═════ Supplied information ═════

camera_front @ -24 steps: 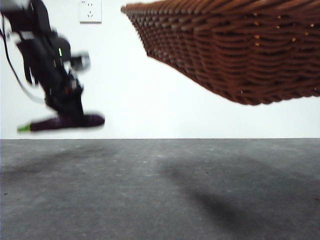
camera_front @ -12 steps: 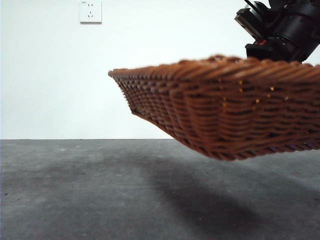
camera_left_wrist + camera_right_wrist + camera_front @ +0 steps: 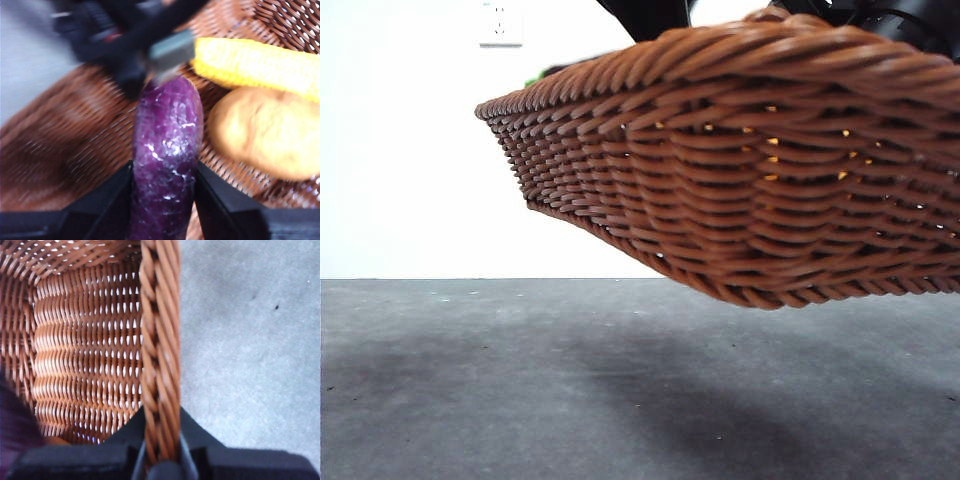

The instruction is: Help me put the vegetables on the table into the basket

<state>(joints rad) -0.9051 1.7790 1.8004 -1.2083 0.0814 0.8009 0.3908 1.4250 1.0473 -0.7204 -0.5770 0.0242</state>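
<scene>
Table: The dark grey table (image 3: 520,400) lay in the foreground under a broad shadow, with no vegetable showing on it in the front view.

Basket: The woven wicker basket (image 3: 750,190) hung tilted in the air, clear of the table, closer to the camera and larger in the front view than half a second earlier.

Right gripper: The right gripper (image 3: 160,460) was clamped on the basket's braided rim (image 3: 160,355), one jaw inside the wall and one outside, carrying the basket's weight.

Left gripper: The left gripper (image 3: 164,200) was over the basket's inside, its jaws pressed against both flanks of the purple eggplant (image 3: 167,155). A second earlier that eggplant had hung far off to the side above the table; here a sliver of its green stem (image 3: 533,79) peeked over the rim.

Contents: The tan potato (image 3: 260,132) and the bumpy yellow corn cob (image 3: 255,65) already lay on the basket's floor, touching or nearly so; the eggplant was just beside the potato. Whether it rested on the wicker could not be told.

Meaning: The last vegetable had reached the basket, so the task looked close to done, only the letting-go and setting the basket down remaining.
</scene>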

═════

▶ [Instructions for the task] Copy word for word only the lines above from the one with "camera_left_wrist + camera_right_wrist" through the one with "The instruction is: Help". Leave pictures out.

▶ [Solution]
camera_left_wrist + camera_right_wrist + camera_front @ +0 steps: 

The instruction is: Help me put the vegetables on the table into the basket

The required answer is now complete.